The Blue Cross/Wilder data reinforce
a growing body of national and international research that indicates
that unequal societies — even among the wealthy free-market democracies
in the world — are significantly unhealthier than more egalitarian
communities and nations.
In an important book published last
year, “The Spirit Level: Why Greater Equality Makes Societies
Stronger,” authors Richard Wilkinson and Kate Pickett cited studies
finding gaps in the United Kingdom similar to those found in the Blue
Cross/Wilder report, or about seven years in life expectancy between
highest and lowest income men and women. Drawing on scores of reports
and sources of international research, Wilkinson and Pickett concluded:
- Using
a comprehensive measure of health and wealth statistics, the more equal
countries (Japan, and Scandinavian and other European democracies) had
far better health outcomes and longer life spans than the United
States, which is an outlier in both high inequality and relatively low
life expectancy. The United States also fares poorly on rates of crime
and violence and a host of other health and socioeconomic indicators.
- Similarly,
in the United States, those states with the highest longevity tended
also to be the states with the least economic inequality (including
Minnesota, Hawaii and North Dakota), while states with the greatest
inequality had the lowest life expectancy (such as Mississippi,
Louisiana and Alabama).
- Not just the poor and
racial minorities benefit from greater economic security and reduced
inequality.
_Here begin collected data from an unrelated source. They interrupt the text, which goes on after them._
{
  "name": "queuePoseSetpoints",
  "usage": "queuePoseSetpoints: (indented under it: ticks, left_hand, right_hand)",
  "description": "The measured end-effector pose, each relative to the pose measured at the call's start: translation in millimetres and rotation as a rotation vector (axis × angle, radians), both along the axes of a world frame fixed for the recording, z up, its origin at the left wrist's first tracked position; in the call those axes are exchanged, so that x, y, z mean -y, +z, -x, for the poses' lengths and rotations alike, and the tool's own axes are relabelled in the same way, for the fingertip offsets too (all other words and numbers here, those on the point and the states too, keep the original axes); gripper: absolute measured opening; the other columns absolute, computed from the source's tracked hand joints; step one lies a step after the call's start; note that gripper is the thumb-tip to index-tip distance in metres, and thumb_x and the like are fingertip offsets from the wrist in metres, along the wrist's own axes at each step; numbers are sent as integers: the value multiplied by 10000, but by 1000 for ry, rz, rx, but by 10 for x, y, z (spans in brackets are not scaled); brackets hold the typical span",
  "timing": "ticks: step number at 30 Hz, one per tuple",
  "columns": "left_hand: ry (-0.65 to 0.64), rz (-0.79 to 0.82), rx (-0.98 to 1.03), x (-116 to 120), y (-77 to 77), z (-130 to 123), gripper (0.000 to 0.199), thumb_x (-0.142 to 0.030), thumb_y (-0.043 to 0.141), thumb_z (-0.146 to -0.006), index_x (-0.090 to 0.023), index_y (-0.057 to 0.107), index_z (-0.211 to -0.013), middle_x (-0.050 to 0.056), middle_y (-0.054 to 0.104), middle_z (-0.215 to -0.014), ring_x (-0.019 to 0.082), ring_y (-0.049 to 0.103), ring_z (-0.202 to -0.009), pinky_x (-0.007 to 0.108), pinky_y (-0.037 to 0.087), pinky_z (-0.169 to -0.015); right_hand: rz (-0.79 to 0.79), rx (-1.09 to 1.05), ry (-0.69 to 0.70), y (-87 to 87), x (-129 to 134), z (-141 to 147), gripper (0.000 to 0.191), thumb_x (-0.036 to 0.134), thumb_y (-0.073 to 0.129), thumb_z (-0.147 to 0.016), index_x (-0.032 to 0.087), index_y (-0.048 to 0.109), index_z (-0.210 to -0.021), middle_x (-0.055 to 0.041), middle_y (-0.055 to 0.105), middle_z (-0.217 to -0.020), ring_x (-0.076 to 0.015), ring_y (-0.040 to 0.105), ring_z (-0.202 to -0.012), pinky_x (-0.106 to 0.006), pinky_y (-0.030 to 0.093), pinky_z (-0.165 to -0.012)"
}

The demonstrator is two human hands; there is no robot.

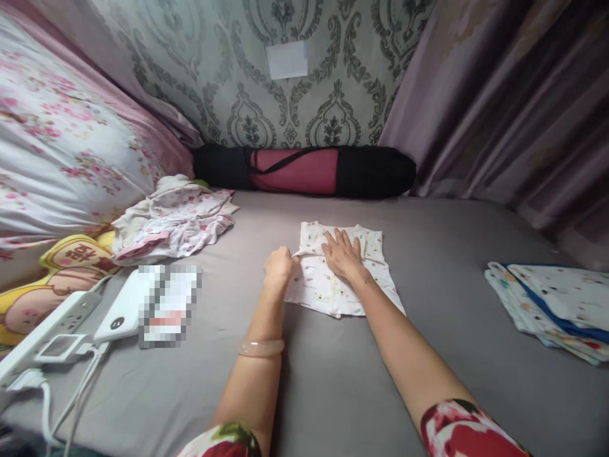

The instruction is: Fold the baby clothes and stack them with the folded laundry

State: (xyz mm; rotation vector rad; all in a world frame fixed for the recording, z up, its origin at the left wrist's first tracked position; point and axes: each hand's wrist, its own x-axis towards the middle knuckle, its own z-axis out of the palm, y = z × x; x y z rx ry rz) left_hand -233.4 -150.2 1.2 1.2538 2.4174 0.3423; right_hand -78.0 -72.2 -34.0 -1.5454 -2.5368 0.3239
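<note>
A small white patterned shirt [349, 293] with a buttoned front lies on the grey sheet, partly folded. My left hand [280, 265] is closed at its left edge, pinching the cloth between thumb and fingers. Flat on the upper part of the shirt rests my right hand [343, 254], its fingers spread and gripping nothing. The right palm covers some of the fabric beneath it.
On the right sits a stack of folded clothes [547, 298]. A crumpled heap of clothes [181, 212] lies at the left, near a power strip [61, 324] and a white power bank [126, 304]. Along the wall stretches a black-and-pink bag [295, 170].
</note>
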Motion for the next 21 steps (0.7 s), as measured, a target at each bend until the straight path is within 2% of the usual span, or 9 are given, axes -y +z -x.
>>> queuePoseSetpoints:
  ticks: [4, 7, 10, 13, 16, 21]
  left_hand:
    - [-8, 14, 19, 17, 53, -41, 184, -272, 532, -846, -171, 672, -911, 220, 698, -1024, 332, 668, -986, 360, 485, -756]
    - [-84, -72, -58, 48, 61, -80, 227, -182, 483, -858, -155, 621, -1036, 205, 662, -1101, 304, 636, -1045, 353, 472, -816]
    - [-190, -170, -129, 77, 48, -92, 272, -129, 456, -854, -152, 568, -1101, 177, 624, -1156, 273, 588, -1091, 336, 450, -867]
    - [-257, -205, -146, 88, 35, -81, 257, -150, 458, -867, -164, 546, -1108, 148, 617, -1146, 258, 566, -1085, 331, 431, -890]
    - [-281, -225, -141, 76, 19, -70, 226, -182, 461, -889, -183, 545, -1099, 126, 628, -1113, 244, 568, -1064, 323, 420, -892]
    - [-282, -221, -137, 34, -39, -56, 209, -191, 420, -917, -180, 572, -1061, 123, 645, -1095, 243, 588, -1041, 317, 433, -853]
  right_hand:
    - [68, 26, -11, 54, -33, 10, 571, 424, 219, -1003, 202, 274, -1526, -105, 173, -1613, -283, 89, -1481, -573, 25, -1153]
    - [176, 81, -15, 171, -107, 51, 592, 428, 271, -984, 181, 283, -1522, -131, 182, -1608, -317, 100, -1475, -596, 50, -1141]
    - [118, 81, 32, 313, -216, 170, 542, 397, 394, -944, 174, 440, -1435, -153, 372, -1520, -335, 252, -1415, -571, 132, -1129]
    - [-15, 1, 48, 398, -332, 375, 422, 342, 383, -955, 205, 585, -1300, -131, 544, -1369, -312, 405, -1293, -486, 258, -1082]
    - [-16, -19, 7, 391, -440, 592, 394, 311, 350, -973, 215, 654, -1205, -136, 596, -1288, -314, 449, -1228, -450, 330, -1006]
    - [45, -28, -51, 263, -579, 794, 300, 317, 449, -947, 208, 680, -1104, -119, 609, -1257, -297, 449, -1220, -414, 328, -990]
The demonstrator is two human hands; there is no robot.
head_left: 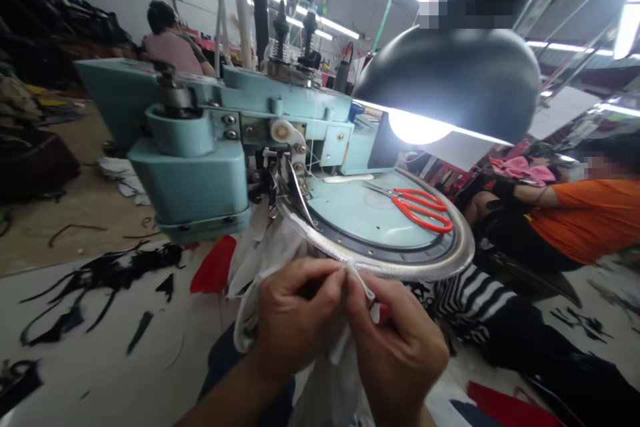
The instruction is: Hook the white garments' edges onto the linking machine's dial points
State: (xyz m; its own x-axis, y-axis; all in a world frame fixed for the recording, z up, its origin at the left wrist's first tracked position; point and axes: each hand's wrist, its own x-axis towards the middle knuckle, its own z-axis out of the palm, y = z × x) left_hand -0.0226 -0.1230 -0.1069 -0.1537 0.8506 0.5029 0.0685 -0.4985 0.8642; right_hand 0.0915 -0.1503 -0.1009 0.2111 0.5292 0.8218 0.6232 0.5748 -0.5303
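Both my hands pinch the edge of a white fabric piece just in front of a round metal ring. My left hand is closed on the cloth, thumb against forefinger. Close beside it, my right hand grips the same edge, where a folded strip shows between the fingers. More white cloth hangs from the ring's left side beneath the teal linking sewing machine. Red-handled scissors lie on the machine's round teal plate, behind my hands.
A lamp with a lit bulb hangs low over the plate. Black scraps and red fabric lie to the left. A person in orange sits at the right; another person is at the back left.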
Research shows that mortality and longevity rates are
superior for all income levels in the more equal states. “What the
studies do make clear … is that greater equality brings substantial
(health) gains even in the top occupational class and among the
best-educated quarter or third of the population, which include the
small minority of the seriously rich,” according to Wilkinson and
Pickett.
Editors of the British Medical Journal wrote in
1992 on the link between inequality and health that: “The big idea is
that what matters in determining mortality and health in a society is
less the overall wealth of that society and more how evenly wealth is
distributed. The more equally wealth is distributed, the better the
health of that society.”
We agree with the Blue Cross/Wilder
report’s assertion that “there is no one silver bullet” that can put an
end to Minnesota’s growing inequality problem. And although detailed
policy responses for Minnesota’s state and local governments are not
part of the main purview of the report, it hints at some of the more
obvious investments Minnesota can make to alleviate this unfairness.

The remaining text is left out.